We have a lot to be positive about in South Africa. With all our problems, it’s easy to feel bleak. But hold those thoughts, because Legends might be just the tonic you need to drive away the gloom.

This book tells the stories of a dozen remarkable people – some well known, others largely forgotten – who changed Mzansi for the better. Most South Africans are proud of Nelson Mandela, and rightly so. His life was astounding, but he’s by no means the only person who should inspire us.

There’s King Moshoeshoe, whose humanity and diplomatic strategies put him head and shoulders above his contemporaries, both European and African. And John Fairbairn, who brought non-racial democracy to the Cape in 1854. Olive Schreiner was a best-selling international author who fought racism, corruption and chauvinism.
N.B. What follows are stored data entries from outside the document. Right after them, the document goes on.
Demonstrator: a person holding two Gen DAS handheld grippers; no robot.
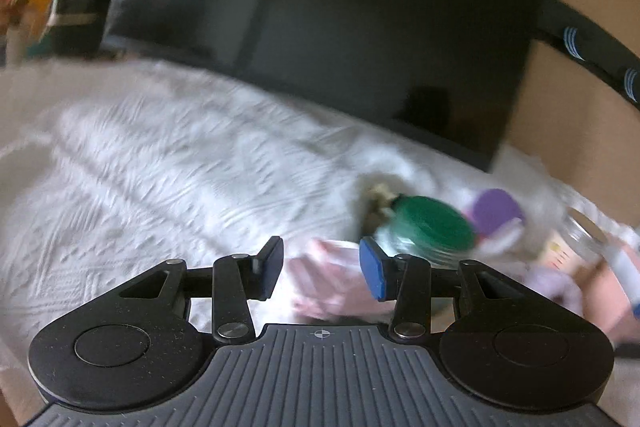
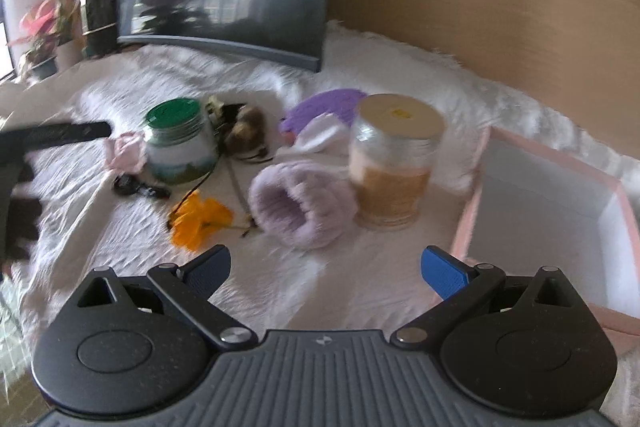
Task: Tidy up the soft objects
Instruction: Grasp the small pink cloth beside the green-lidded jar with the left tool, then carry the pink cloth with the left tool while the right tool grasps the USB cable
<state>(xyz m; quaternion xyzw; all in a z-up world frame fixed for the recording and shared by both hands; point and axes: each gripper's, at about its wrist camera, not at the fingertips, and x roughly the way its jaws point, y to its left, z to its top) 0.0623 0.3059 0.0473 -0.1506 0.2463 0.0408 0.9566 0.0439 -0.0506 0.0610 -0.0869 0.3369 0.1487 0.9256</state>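
Fuzzy knit lavender cuff [image 2: 298,209]; glass jar [image 2: 390,167], glossy lid; textured white cloth cover [image 2: 120,219].

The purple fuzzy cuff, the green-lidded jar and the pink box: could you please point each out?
purple fuzzy cuff [image 2: 300,205], right wrist view, on its rim.
green-lidded jar [image 2: 180,147], right wrist view, glass body.
pink box [image 2: 548,203], right wrist view, white inner wall.

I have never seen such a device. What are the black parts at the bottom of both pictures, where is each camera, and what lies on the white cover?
Each picture comes from a camera mounted on a handheld gripper, looking forward along its two blue-padded fingers. A person holds one per hand. The left gripper is open, with a pink cloth just beyond it, not held. The right gripper is wide open and empty. On the white cover lie a lilac fuzzy band, an orange flower, a green-lidded jar, a gold-lidded jar. A pink-edged box stands at the right.
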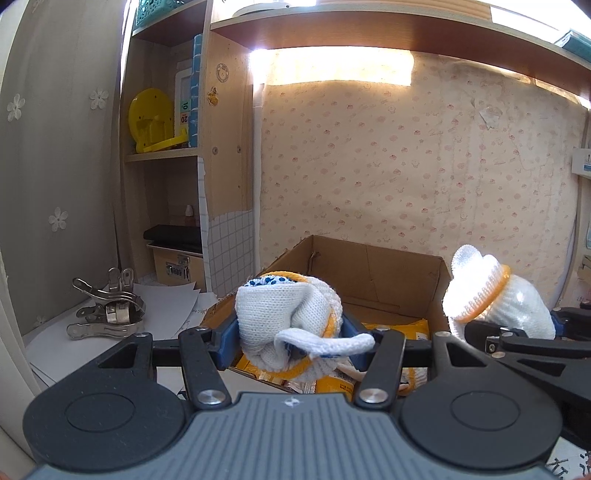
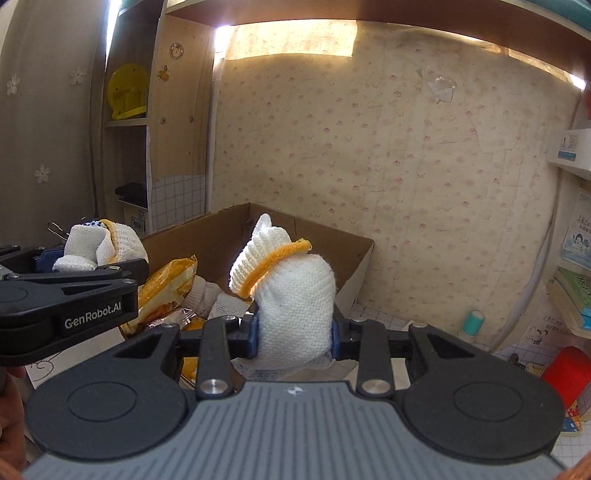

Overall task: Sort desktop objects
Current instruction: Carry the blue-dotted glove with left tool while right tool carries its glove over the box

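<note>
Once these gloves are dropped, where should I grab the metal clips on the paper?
Probably take the metal clips by the raised handles at the top, coming from above. They lie in a tangled pile on the paper, so the flat lower arms offer little to pinch.

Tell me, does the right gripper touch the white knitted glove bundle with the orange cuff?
Touching. In the right wrist view, the right gripper has its blue pads pressed against both sides of the white glove bundle.

The back wall (image 1: 424,166) has pale paper with little pink pictures. Bright light shines under a brown shelf (image 1: 369,31) on top. On the left stand wooden shelves (image 1: 162,157) beside a grey curtain (image 1: 59,147) with white flowers.
</note>
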`<state>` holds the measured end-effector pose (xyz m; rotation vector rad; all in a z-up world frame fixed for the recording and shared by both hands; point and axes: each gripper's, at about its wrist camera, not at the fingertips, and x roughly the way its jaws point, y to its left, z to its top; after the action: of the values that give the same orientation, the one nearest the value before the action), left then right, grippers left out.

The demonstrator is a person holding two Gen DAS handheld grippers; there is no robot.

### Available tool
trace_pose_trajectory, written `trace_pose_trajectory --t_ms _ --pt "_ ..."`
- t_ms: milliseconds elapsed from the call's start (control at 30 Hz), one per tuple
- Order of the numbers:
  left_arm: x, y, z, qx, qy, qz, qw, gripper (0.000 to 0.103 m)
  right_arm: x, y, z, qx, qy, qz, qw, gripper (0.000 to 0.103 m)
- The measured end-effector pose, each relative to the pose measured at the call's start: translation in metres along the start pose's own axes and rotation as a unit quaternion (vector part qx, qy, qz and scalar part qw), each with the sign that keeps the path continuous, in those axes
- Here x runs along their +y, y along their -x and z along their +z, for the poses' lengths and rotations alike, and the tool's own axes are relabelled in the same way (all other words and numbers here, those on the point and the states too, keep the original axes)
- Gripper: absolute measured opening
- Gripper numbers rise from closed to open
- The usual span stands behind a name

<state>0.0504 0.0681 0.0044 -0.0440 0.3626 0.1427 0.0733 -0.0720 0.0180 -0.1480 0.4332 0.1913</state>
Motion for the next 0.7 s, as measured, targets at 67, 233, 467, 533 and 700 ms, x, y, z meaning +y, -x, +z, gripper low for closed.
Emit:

And Gandhi spent 20 years here, inventing a system of protest that would bring an empire to its knees.

Legends also celebrates Eugène Marais’s startling contributions to literature and natural history (despite a lifelong morphine addiction); Sol Plaatje’s wit, intelligence and tenacity in the face of racial zealots; Cissie Gool’s lifetime fighting for justice and exposing bigots; and Sailor Malan’s battles against fascists in the skies of Europe and on the streets of South Africa.

And then there’s Miriam Makeba, who began her life in prison and ended it as an international singing sensation; Steve Biko, who shifted the minds of an entire generation; and Thuli Madonsela (the book’s only living legend), who gracefully felled the most powerful man in the land.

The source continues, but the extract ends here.